Task brief: Set down the full listing below word for word; pictures stay out of the copy.

Information shown:
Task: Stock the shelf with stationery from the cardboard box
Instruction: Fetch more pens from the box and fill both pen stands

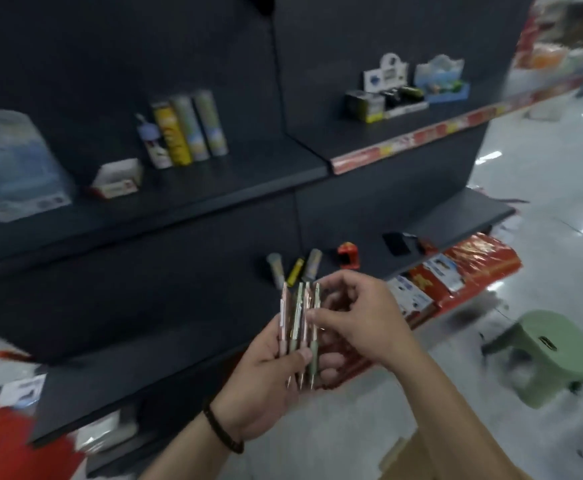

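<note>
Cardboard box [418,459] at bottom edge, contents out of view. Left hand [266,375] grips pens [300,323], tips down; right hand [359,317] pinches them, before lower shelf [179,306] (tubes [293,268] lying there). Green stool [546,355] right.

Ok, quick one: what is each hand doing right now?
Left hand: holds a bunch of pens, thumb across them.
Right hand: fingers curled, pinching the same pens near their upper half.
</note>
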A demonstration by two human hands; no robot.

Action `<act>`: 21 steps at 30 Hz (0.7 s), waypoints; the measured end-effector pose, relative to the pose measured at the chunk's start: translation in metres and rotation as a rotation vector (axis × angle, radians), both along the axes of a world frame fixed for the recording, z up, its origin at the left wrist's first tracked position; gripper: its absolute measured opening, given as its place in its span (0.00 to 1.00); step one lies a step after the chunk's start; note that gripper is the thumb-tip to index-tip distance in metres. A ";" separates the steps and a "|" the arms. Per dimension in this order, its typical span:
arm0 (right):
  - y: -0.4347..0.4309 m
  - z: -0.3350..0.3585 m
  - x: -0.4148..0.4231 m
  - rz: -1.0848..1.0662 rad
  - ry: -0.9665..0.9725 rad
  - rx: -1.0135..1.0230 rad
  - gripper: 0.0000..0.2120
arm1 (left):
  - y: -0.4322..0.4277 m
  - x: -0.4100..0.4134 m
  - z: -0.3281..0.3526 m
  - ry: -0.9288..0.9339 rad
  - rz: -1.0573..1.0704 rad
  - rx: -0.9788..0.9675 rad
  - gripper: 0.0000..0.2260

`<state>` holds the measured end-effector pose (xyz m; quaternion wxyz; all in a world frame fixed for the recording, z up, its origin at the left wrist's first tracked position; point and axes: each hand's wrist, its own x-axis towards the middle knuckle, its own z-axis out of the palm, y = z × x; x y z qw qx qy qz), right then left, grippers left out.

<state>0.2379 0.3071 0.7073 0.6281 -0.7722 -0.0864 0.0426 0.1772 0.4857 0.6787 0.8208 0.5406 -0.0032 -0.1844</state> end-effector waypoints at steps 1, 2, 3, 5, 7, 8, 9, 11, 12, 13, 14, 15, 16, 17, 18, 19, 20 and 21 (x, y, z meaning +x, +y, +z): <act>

Answer section:
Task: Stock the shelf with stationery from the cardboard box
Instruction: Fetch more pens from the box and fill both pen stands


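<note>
Cardboard box [418,459] at bottom edge, contents out of view. Left hand [266,375] grips pens [300,323], tips down; right hand [359,317] pinches them, before lower shelf [179,306] (tubes [293,268] lying there). Green stool [546,355] right.

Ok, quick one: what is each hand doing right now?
Left hand: holds a bunch of pens, thumb across them.
Right hand: fingers curled, pinching the same pens near their upper half.
</note>
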A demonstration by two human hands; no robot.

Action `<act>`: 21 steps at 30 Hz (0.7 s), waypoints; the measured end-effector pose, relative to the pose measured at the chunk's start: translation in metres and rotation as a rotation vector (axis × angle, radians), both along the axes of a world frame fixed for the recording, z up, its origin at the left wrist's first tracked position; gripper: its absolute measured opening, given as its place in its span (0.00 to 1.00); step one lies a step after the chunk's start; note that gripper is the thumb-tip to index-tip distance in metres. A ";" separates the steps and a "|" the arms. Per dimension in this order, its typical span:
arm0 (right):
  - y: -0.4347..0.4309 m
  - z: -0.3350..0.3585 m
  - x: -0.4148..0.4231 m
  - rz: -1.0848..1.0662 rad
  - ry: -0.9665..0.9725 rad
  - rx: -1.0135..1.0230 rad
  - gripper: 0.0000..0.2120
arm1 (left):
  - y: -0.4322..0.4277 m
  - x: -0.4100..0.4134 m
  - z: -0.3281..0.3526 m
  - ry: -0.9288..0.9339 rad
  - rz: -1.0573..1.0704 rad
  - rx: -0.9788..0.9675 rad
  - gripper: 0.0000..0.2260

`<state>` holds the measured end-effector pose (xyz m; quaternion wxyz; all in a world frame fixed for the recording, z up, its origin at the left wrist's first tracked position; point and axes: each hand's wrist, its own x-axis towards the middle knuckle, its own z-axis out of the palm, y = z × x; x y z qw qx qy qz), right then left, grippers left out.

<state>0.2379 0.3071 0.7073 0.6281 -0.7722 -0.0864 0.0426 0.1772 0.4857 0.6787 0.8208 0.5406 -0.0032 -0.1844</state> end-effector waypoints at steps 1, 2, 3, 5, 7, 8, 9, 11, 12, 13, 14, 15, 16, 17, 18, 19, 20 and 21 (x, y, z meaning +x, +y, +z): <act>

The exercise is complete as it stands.